We are delighted that Dave partners with us and the German Embassy to celebrate the launch of his book as an example of the essential benefits of cultural and scientific international cooperation between New Zealand and Germany.  

Dr Dave Lowe ©   Dr Dave Lowe
Biography Dr Dave Lowe

Adjunct Professor Antarctic Research Centre, Victoria University of Wellington
Director LOWENZ Ltd, a small company focussed on science education
Wellingtonian of the Year 2020 Environment Award
 
Dave Lowe is an atmospheric chemist and a lead author of the 2007 Nobel Peace Prize-winning IPCC Fourth Assessment Report on Climate Change. In 1970 he became the first person to make continuous atmospheric CO2 measurements in the southern hemisphere confirming the awful truth - the gas was increasing in the global atmosphere.

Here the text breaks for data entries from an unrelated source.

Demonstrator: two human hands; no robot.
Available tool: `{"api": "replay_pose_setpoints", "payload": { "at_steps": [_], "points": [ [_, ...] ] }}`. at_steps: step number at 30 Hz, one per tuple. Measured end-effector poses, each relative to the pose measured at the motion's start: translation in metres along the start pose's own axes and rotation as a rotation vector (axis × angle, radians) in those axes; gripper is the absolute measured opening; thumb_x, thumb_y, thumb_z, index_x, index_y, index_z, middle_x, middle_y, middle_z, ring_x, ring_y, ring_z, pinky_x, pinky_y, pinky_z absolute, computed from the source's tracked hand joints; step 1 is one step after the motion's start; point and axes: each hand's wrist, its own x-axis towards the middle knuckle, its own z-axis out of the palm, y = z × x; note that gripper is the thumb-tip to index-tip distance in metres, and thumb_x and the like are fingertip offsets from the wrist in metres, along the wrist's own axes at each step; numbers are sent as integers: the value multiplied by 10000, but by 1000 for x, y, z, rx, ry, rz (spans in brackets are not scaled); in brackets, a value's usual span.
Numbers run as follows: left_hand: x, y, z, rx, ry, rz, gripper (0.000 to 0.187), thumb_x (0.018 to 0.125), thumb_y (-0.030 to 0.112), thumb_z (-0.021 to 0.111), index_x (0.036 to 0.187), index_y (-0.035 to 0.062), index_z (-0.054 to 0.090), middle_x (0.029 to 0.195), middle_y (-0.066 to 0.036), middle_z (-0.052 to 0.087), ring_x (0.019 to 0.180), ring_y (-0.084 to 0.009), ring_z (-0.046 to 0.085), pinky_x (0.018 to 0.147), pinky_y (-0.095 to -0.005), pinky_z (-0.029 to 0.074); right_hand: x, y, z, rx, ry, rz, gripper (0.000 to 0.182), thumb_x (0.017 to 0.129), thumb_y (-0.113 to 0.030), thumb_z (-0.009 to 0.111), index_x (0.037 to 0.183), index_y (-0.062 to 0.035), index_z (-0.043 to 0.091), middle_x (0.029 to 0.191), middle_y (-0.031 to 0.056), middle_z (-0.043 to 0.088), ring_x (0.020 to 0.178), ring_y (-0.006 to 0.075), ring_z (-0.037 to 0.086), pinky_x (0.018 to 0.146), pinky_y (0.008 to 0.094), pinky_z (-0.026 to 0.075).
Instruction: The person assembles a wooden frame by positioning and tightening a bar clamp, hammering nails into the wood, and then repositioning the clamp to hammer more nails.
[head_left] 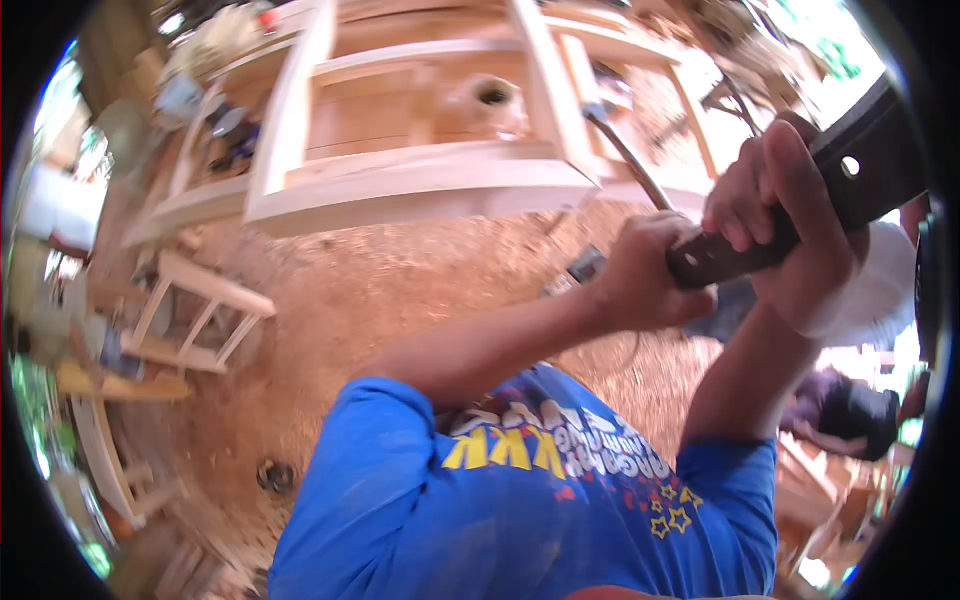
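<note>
My left hand (645, 268) is closed at the middle right, around the lower end of a slim-handled hammer (640, 170). The hammer's small grey head points up and away, overlapping the pale wooden frame (420, 185) in this view. Close above that fist, my right hand (800, 215) wraps around a dark flat bar with round holes (870, 165), thumb laid along its side. The bar's narrow end reaches down against my left hand; its wider end runs out toward the upper right edge.
Brown ground strewn with shavings (330, 290) lies below the frame. On the left stand a small ladder-like wooden piece (200, 310) and a curved wooden part (105, 460). A person in dark clothing (845, 410) is at the far right, beside stacked timber (810, 490).
</note>
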Motion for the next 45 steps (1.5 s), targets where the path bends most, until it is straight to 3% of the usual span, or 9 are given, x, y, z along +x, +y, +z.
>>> {"api": "replay_pose_setpoints", "payload": {
  "at_steps": [5,13,15,21,26,32,33,37,45],
  "points": [
    [8,36,-33,170,119,-96,348,663,149,804,931,-44,696,800,-82,711,702,-158,672,644,-345,532,15,59,-8,277,-35,-332,543,1080,-508,438,1150,15,564,973,131,650,874,234,646,850,391,511],
    [28,101,-62,118,350,-107,258,761,76,781,986,-3,682,831,-40,704,695,-90,652,600,-284,532,-139,416,30,309,-36,549,644,1062,-623,402,1061,-19,626,838,117,648,750,196,620,719,340,489],
    [28,112,-69,-75,477,-164,220,730,94,784,765,43,573,642,45,526,586,-51,508,507,-285,400,-175,446,54,376,-126,585,671,1058,-651,394,1039,-28,641,804,114,647,719,187,613,686,328,484],
    [-4,115,-125,-241,619,27,206,847,82,742,782,111,549,670,21,566,535,-73,554,511,-256,446,-181,365,50,226,-137,723,734,1078,-656,347,800,-48,649,628,46,576,583,167,562,573,325,433],
    [-23,116,-186,-342,855,-109,275,932,273,625,763,140,452,693,8,480,491,-92,460,463,-263,409,-166,298,13,-32,-288,491,864,1021,-778,327,711,-9,569,600,39,490,575,151,476,535,359,341],
    [-62,104,-276,-629,1076,-72,253,901,233,645,728,133,490,706,6,502,500,-85,466,448,-234,469,-85,166,12,-465,-411,476,1034,684,-988,599,797,39,598,604,79,496,582,167,520,559,369,404],
    [-68,105,-291,-663,1101,-95,250,894,230,649,731,131,489,693,8,492,500,-82,465,449,-223,480,-73,156,17,-573,-440,515,946,566,-907,768,798,4,659,565,104,536,535,283,581,553,412,438],
    [-88,108,-363,-758,1132,-85,251,885,228,662,735,127,489,702,7,479,522,-80,487,469,-213,487,-7,107,65,-917,-411,352,816,543,-786,831,764,-19,663,611,150,633,605,397,671,586,435,513],
    [-111,118,-493,-794,1349,-33,235,889,238,625,724,157,479,692,23,489,505,-84,472,449,-240,463,125,81,155,-917,-552,371,804,641,-789,782,760,-6,643,591,157,599,628,399,666,590,450,492]
  ]
}}
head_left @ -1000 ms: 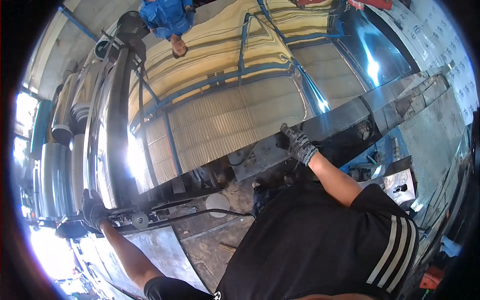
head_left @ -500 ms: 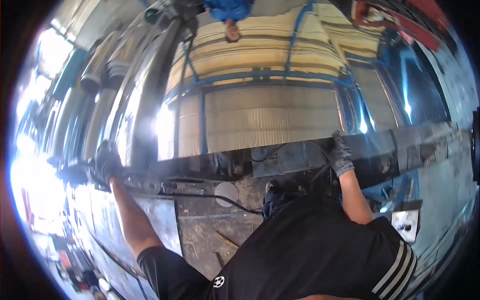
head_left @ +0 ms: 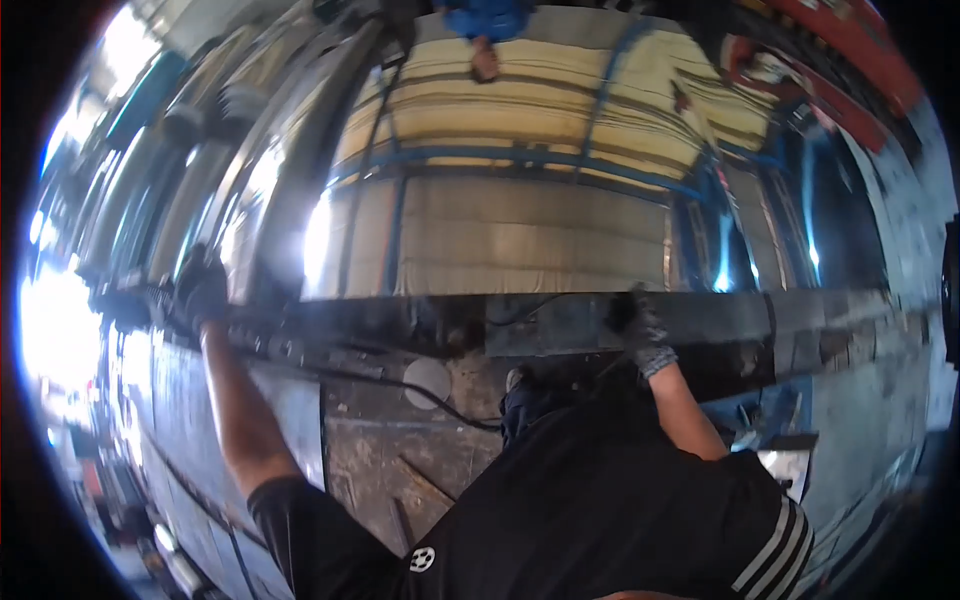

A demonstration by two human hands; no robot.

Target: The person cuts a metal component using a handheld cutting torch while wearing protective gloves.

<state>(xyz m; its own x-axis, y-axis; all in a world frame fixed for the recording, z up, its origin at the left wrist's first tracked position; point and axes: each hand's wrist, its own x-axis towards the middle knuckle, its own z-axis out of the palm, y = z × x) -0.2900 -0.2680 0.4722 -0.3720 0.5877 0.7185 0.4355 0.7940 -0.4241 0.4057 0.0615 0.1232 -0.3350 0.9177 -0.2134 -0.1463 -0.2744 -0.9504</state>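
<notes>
A large mirror-like metal sheet (head_left: pixel 520 230) lies in front of me, reflecting the roof and walls. Its near edge runs along a dark metal beam (head_left: pixel 720 312). My right hand (head_left: pixel 642 330), in a dark grey glove, is at this beam just below the sheet's edge; its fingers are too dark and blurred to read. At the left end of the beam, my left hand (head_left: pixel 203 290), also gloved, rests at a dark mechanism (head_left: pixel 135 305). Its fingers are smeared, and whether it grips a part there cannot be made out.
Shiny metal pipes (head_left: pixel 160 190) stand at the left. A black cable (head_left: pixel 380 382) crosses below the beam, near a round pale disc (head_left: pixel 428 384). Thin strips (head_left: pixel 425 480) lie on the floor. A person in blue (head_left: pixel 485 20) shows at the far edge; red machinery (head_left: pixel 810 90) is at the upper right.
The sheet's near edge, slanted before, now lies level along the beam. My right hand has moved left and off the sheet's edge. My left hand has shifted slightly up and left in view.
</notes>
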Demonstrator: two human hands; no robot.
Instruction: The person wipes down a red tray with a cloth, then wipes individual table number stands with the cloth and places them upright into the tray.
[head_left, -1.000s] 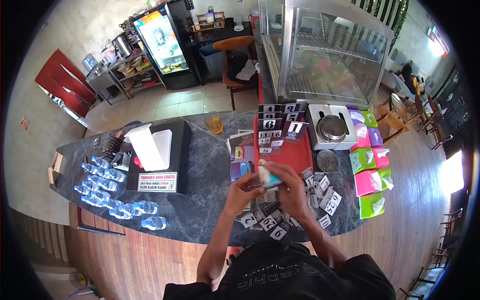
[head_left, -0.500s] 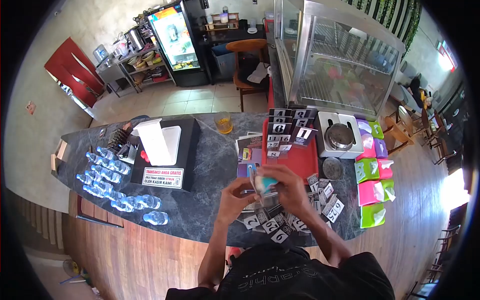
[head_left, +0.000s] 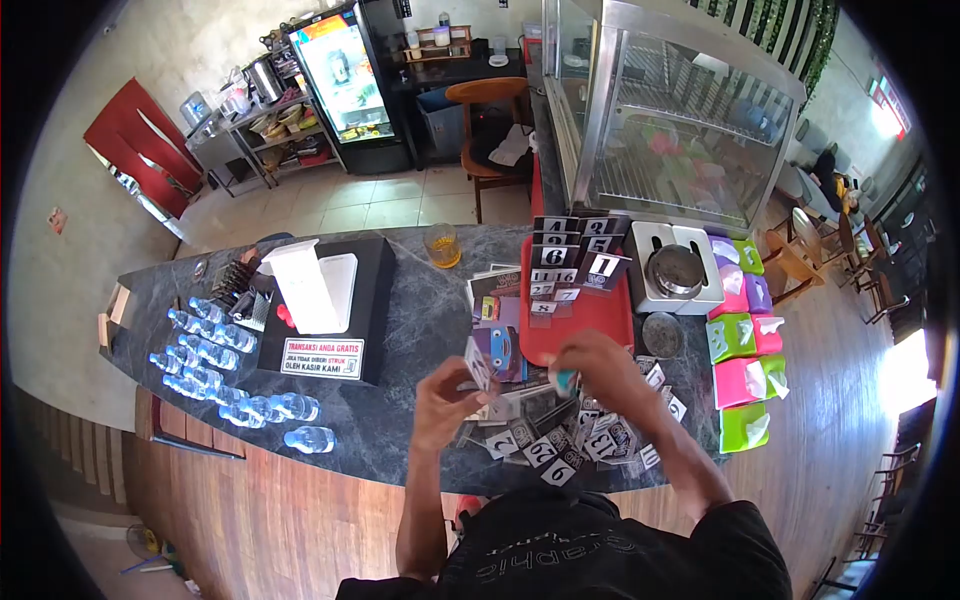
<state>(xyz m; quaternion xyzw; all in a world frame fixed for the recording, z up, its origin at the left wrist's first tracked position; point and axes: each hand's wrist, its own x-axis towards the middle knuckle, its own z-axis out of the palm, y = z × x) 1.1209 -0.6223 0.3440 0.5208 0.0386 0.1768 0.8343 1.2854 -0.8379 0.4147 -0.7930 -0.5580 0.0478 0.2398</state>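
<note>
My left hand (head_left: 440, 405) holds a small number stand (head_left: 478, 364) upright by its lower part, above the dark counter (head_left: 405, 330). To its right, my right hand (head_left: 598, 368) is closed around a white and teal item (head_left: 564, 381), perhaps a cloth, mostly covered by the fingers. Below both hands lies a loose pile of black and white number cards (head_left: 541, 451). Beyond my right hand, a red tray (head_left: 615, 325) carries standing number signs (head_left: 603, 266) in rows. A blue and purple printed sheet (head_left: 499, 345) lies between the tray and my left hand.
Small water bottles (head_left: 309, 439) and a black stand with a white device (head_left: 340, 290) are on the left. An amber glass (head_left: 442, 246) stands at the back edge. A stove (head_left: 700, 290), ashtray (head_left: 663, 335) and tissue boxes (head_left: 742, 427) are on the right, below a glass cabinet (head_left: 680, 140).
My hands have moved apart. The left has shifted left with the number stand, and the right has drawn away to the right with the white and teal item.
</note>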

In 1978 Dave was awarded a scholarship by the German State of Nordrhein-Westfalen to study for a PhD in atmospheric Chemistry at the University of Cologne. His research work included air sampling flights over Germany as well as aboard the German oceanographic research vessel Meteor in the Atlantic. Dave and his wife, Irena, spent four remarkable years in the small German town of Jülich an experience which enriched and changed their lives for ever. With two children born there and lifelong friendships made, their linkages with Germany have flourished.

In New Zealand Dave used techniques developed in Germany to establish a world leading atmospheric chemistry group based at NIWA in Wellington. He has taught atmospheric chemistry at Victoria University and from 2012-18 acted as the government’s German-New Zealand science coordinator. Today Dave is heavily involved in educational outreach activities focussing on climate change, sustainability and the advantages of building cultural and scientific bridges between Germany and New Zealand.